_TASK ITEM_
Would you please return the lines of the entries below starting at the line that has "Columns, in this" and ending at the line that has "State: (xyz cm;", both included, exactly as they are?

_RECORD SET_
>>
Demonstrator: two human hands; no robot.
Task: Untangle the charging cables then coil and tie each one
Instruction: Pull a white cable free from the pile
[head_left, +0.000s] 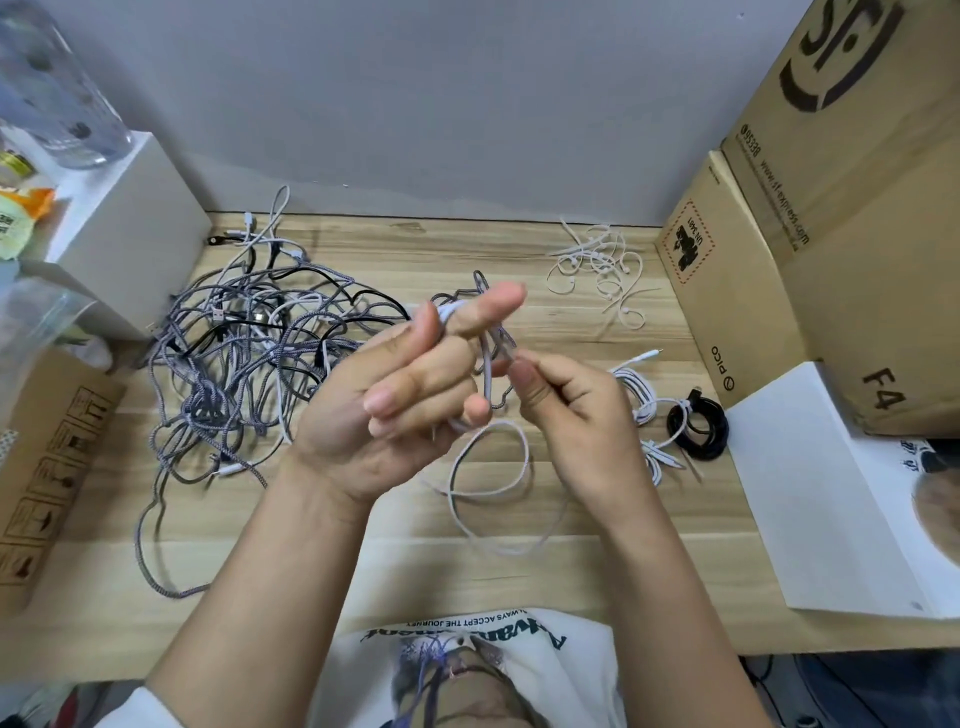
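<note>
Smooth white cable (488, 467), looped between hands

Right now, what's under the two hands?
A loose white charging cable loops on the light wooden table below the left hand and right hand. The hands hide its upper part.

You are sitting at a small wooden desk (597, 561) against a plain grey wall (441, 104), like a packing corner in an office or storeroom. Big brown shipping boxes (852, 218) stand at the right of the frame. A messy heap of cables (244, 353) and a pile of white zip ties (597, 265) lie on the desk.
</note>
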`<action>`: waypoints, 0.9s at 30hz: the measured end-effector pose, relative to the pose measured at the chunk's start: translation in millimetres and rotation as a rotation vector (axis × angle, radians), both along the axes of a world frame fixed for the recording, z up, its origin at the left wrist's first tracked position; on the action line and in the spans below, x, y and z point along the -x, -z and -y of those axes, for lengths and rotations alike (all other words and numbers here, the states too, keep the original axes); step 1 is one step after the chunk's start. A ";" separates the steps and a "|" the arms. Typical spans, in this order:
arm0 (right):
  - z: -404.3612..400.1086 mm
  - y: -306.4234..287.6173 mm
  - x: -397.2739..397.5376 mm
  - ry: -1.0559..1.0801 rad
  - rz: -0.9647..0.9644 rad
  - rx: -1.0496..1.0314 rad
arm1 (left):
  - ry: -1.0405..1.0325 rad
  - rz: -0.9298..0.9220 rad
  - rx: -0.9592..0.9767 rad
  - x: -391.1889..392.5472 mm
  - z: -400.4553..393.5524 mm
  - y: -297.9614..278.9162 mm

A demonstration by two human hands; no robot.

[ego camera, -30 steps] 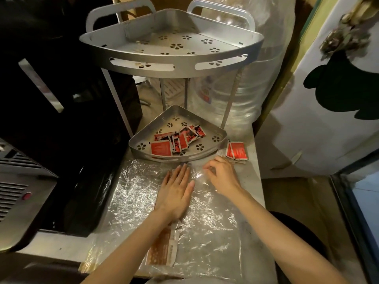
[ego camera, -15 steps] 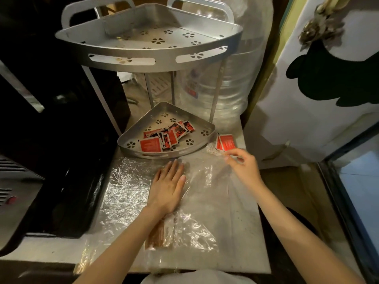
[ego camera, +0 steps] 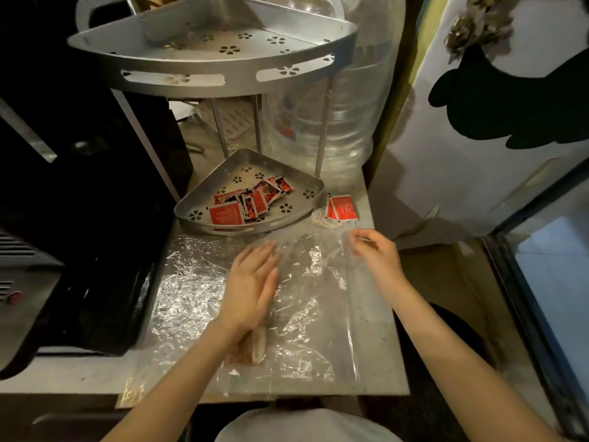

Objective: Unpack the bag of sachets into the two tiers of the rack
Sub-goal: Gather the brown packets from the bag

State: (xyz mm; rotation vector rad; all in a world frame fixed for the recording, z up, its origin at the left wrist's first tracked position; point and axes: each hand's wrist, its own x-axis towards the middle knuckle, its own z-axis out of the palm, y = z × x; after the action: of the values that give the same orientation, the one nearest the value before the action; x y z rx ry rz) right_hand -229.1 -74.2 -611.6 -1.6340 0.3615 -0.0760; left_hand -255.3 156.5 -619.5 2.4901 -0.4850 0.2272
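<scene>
The metal two-tier corner rack stands at the back of the counter. No sachets show in its upper tier [ego camera: 223, 79]. The lower tier [ego camera: 245, 229] holds several red sachets [ego camera: 251, 202]. A few more red sachets [ego camera: 342, 208] lie on the counter just right of the lower tier. A clear plastic bag [ego camera: 306, 314] lies flat and crinkled in front of the rack, with its orange label [ego camera: 255, 346] under my left wrist. My left hand [ego camera: 251, 285] rests flat on the bag, fingers extended. My right hand [ego camera: 376, 253] pinches the bag's far right corner, just below the loose sachets.
A black appliance [ego camera: 95, 218] fills the left side against the counter. A large clear water bottle [ego camera: 338, 122] stands behind the rack. A white panel with a black shape [ego camera: 478, 138] is at the right. The counter's right edge [ego camera: 392, 314] drops to the floor.
My right hand moved from the bag's middle to its far right corner near the loose sachets and closed on the plastic. My left hand stayed flat on the bag.
</scene>
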 end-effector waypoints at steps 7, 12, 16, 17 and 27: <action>-9.9 -2.8 9.1 0.042 -0.023 -0.115 | 0.100 -0.252 -0.324 58.3 19.1 14.4; -25.4 -1.9 34.8 0.178 -0.099 -0.129 | 0.109 -0.189 -0.404 64.1 22.8 24.6; -54.2 -2.7 71.4 0.054 -0.192 -0.243 | 0.134 -0.237 -0.417 68.4 25.8 21.6; -59.6 -2.7 78.6 -0.027 -0.220 -0.180 | 0.142 -0.240 -0.416 70.3 26.8 20.3; -63.2 7.3 87.5 -0.080 -0.268 0.016 | 0.191 -0.294 -0.266 71.2 22.7 31.2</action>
State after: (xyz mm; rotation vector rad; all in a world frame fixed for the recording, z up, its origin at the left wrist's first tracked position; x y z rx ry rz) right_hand -316.5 -11.1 -618.9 -1.6759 0.5001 0.2029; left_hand -326.5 133.8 -650.7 2.6482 -0.6568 -0.2935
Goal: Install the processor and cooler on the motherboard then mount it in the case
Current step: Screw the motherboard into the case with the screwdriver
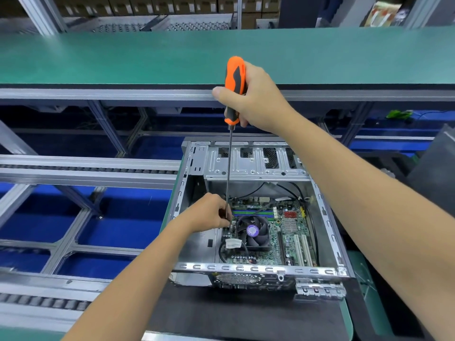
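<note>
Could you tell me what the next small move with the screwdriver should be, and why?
Probably turn the screwdriver to drive the screw. The right hand grips its orange handle, the left hand steadies the shaft low down, and the tip sits at the cooler corner on the motherboard inside the case.

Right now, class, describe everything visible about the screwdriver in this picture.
The screwdriver has a chunky orange handle with dark grey inlays, rubbery-looking, and a long thin dark metal shaft. It stands nearly upright over the open computer case. The right hand grips the handle; the left hand pinches the shaft low down. Its tip, hidden by the fingers, reaches the motherboard beside the cooler fan.
</note>
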The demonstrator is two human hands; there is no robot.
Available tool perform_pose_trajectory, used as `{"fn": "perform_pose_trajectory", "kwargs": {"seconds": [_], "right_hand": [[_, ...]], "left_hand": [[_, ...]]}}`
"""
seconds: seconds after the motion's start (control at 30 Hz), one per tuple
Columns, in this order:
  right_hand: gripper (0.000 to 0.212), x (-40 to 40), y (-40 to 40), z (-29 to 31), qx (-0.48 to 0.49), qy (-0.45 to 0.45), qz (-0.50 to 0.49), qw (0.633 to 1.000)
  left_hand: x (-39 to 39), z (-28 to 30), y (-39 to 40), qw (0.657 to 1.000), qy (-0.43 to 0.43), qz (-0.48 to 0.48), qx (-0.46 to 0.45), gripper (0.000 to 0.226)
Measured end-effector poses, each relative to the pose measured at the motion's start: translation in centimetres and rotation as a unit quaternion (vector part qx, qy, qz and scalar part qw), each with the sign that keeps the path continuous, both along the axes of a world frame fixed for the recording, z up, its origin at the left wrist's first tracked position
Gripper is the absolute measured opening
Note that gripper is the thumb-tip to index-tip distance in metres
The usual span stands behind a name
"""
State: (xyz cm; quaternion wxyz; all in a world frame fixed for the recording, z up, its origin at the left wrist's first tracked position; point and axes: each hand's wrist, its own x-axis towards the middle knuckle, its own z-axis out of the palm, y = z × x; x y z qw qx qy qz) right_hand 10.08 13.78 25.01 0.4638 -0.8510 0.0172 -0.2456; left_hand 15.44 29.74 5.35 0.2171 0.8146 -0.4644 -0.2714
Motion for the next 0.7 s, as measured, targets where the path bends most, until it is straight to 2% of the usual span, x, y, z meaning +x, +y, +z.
{"fn": "perform_pose_trajectory", "kwargs": {"seconds": [0.2,0.7], "right_hand": [[0.028,-0.46,0.46,-0.44,-0.007,0.004,0.011,1.0],[0.027,-1.03,0.72,-1.0,0.006,0.01,0.005,1.0]], "left_hand": [[-0.21,-0.06,0.08,0.999,-0.004,-0.011,0.041,0.009],[-0.77,0.44,0.5,0.997,0.031,-0.032,0.067,0.014]]}}
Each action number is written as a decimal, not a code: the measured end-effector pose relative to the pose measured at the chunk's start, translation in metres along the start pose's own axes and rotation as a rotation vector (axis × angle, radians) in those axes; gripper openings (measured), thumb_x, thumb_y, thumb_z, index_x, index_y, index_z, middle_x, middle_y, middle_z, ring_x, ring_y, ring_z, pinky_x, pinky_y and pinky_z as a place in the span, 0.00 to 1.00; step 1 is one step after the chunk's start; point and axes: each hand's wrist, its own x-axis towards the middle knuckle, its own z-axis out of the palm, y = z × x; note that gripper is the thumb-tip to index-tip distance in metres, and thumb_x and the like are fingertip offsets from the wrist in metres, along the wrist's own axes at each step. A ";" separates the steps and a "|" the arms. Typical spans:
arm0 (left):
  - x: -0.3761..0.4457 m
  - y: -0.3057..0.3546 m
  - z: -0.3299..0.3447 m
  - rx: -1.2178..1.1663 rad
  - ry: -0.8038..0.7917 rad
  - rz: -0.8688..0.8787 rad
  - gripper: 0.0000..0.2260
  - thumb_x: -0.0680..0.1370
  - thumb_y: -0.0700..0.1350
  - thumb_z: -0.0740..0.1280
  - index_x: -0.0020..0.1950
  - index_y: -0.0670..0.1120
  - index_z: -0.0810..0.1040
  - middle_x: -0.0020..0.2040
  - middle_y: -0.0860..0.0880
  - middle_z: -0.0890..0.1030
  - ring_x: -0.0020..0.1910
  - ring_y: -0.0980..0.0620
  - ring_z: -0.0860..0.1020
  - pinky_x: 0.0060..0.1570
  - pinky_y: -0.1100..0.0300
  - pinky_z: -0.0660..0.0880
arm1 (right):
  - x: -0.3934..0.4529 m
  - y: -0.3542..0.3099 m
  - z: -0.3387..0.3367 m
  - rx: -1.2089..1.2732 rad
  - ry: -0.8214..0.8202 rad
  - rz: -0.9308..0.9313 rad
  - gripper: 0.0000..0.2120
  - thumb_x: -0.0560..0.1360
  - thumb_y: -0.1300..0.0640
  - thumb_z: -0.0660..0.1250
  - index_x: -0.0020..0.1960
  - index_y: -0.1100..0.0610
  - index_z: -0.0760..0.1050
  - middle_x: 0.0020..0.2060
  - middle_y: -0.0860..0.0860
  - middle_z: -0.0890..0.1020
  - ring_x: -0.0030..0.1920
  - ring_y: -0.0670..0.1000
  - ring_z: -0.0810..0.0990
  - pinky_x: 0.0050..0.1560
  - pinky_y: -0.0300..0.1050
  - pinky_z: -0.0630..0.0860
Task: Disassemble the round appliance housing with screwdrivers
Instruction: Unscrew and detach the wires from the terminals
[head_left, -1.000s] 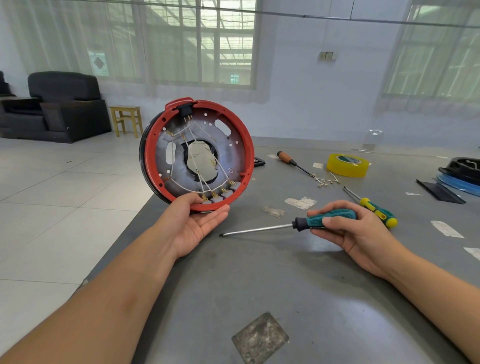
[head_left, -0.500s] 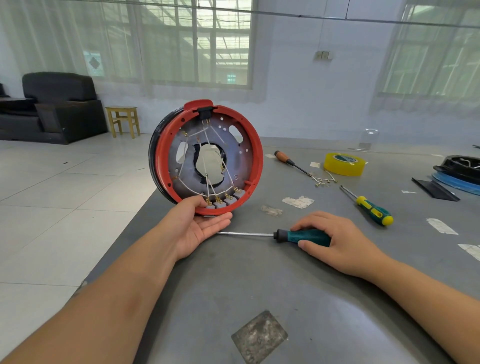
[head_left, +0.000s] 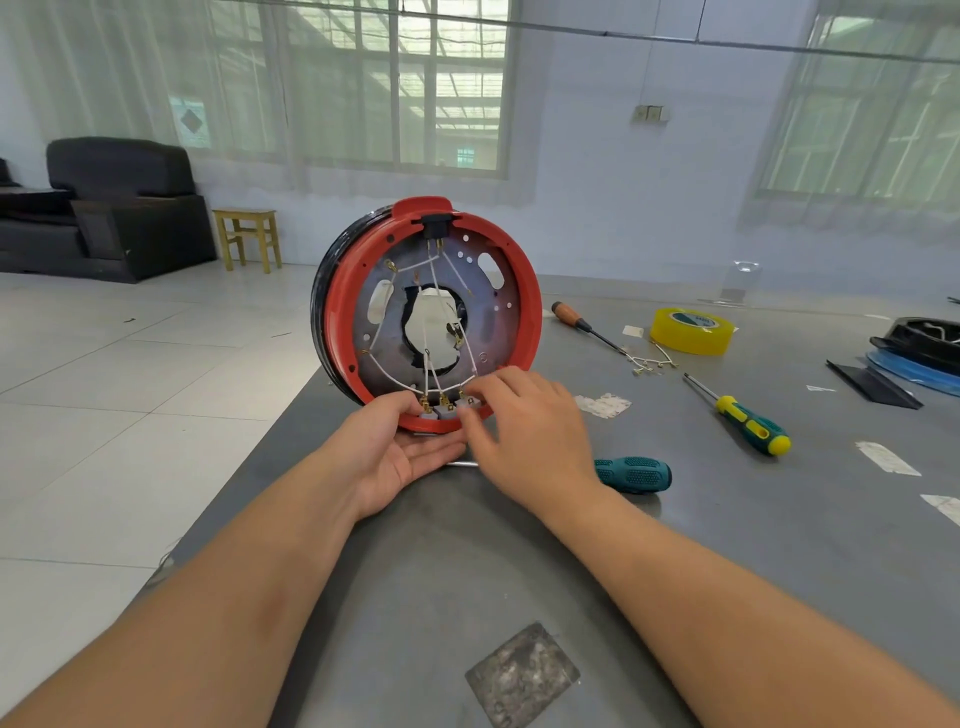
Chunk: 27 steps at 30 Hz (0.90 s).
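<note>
The round housing (head_left: 514, 322), with a red rim and a grey metal plate, stands on edge at the table's left side, its open side facing me. White wires cross the plate down to a row of grey terminals (head_left: 441, 410) at the bottom. My left hand (head_left: 395, 457) grips the bottom rim, thumb in front and fingers underneath. My right hand (head_left: 530, 431) is blurred, its fingertips on the rightmost terminal; whether they pinch it I cannot tell. The teal screwdriver (head_left: 634, 474) lies on the table just behind my right wrist.
On the grey table (head_left: 467, 571) lie a yellow-green screwdriver (head_left: 748, 423), an orange-handled screwdriver (head_left: 569, 314), loose wire pieces (head_left: 647, 361) and a yellow tape roll (head_left: 693, 330). Black and blue parts (head_left: 924, 353) sit far right. The table's left edge drops to tiled floor.
My right hand laid the teal screwdriver on the table, let go of it and moved left to the terminals. The housing shifted a little to the right in my left hand.
</note>
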 end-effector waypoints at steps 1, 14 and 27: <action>0.000 0.000 0.000 0.001 0.003 0.006 0.13 0.80 0.34 0.58 0.61 0.33 0.78 0.53 0.32 0.86 0.47 0.38 0.88 0.43 0.46 0.87 | 0.005 -0.006 0.006 0.013 0.011 0.028 0.11 0.79 0.48 0.66 0.54 0.52 0.83 0.48 0.48 0.83 0.49 0.53 0.80 0.50 0.51 0.74; 0.004 -0.001 0.000 0.077 0.025 0.036 0.10 0.80 0.35 0.60 0.57 0.36 0.79 0.39 0.38 0.85 0.38 0.42 0.87 0.40 0.49 0.87 | 0.023 -0.021 0.034 0.012 -0.034 0.162 0.08 0.79 0.49 0.65 0.52 0.50 0.81 0.47 0.47 0.83 0.51 0.52 0.77 0.54 0.50 0.69; -0.001 -0.002 0.004 0.087 0.028 0.051 0.08 0.81 0.34 0.59 0.55 0.38 0.77 0.38 0.39 0.87 0.37 0.42 0.88 0.34 0.51 0.85 | 0.021 -0.022 0.031 0.165 0.018 0.138 0.05 0.81 0.50 0.67 0.51 0.50 0.80 0.46 0.45 0.83 0.49 0.49 0.78 0.52 0.45 0.67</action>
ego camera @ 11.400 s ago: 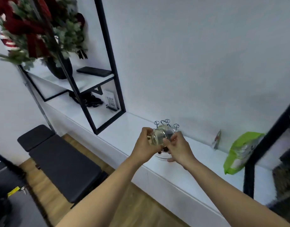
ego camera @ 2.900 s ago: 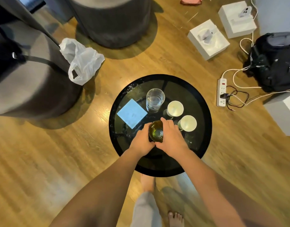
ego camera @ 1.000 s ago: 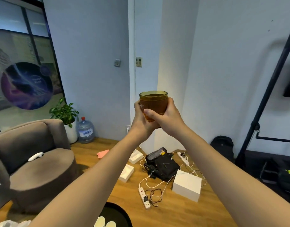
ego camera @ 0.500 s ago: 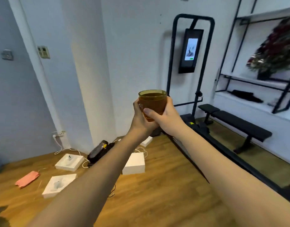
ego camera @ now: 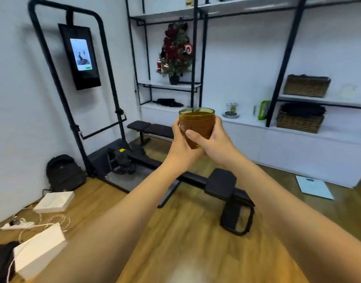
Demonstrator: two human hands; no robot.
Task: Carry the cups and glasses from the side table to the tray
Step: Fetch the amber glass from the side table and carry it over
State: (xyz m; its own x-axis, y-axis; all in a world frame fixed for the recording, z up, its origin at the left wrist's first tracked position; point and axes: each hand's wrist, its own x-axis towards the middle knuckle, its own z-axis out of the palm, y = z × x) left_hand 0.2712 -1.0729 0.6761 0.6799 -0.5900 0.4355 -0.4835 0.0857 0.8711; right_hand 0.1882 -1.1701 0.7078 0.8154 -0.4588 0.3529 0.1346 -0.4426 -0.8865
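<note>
Both hands held the amber glass (ego camera: 196, 127) upright at chest height in mid-frame, over the wooden floor. The left hand (ego camera: 180, 147) wrapped its 9 o'clock side; the right hand (ego camera: 213, 140) wrapped the 3 o'clock side, thumb across the front. At 2 o'clock from the glass, well apart, a tray (ego camera: 230, 115) sat on the white counter (ego camera: 298, 131), a clear glass (ego camera: 232, 108) on it

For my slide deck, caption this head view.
Both hands carry an amber glass toward the tray on the white counter.
</note>
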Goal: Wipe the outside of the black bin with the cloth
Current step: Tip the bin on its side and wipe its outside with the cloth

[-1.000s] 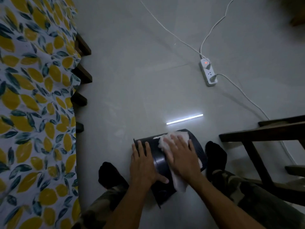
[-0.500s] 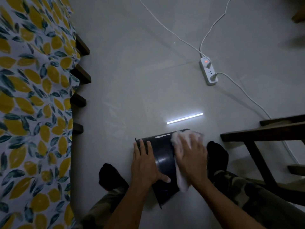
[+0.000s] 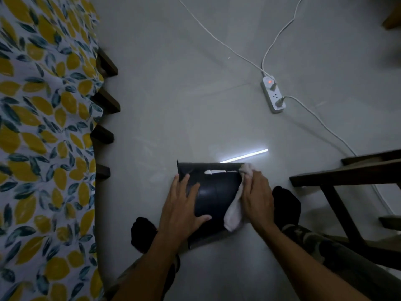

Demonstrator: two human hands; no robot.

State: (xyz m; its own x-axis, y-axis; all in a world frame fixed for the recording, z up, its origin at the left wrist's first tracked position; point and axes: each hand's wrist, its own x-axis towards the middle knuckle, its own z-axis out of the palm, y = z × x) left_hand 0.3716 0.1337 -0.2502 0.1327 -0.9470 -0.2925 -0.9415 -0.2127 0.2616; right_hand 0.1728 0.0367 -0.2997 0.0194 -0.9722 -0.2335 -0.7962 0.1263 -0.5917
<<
_ANSWER TO THIS EXERCISE_
Columns, in this order:
  right_hand: gripper (0.000 to 0.212), x (-40 to 40), y (-40 to 40), z (-29 to 31), qx (-0.48 to 0.49), qy (-0.45 to 0.45), qz (-0.50 to 0.49), qw (0.633 to 1.000)
  left_hand: x (-39 to 39), z (-28 to 30), y (-39 to 40), qw (0.657 to 1.000), qy (-0.43 to 0.43), qz (-0.48 to 0.48), qx (-0.46 to 0.45), gripper (0.000 to 0.226)
Measured end-effector poses, each relative to the pose measured at the motion's start: translation in centimetres and rotation as a unit quaternion (vector part qx, qy, qz and scalar part qw), each with the sign that keeps the path continuous, both along the axes of a world frame fixed for the recording, z up, its origin at the left wrist's first tracked position
Gripper is the absolute measured opening
Note that gripper is the thumb-tip to index-tip distance in metres
The usual span stands behind a name
"""
State: (xyz cm; quaternion wxyz; all in a world frame fixed for the recording, z up, its origin at the left wrist's first tracked position; point and axes: each hand's wrist, its own x-axis towards the middle knuckle, its own z-axis out of the palm, y = z × x; x y z qw qx qy qz) right_hand 10.08 13.78 25.01 0.4638 -0.8510 0.0172 -0.2456; left_hand 15.44 29.74 5.35 0.2171 0.8146 -0.4644 -0.2714

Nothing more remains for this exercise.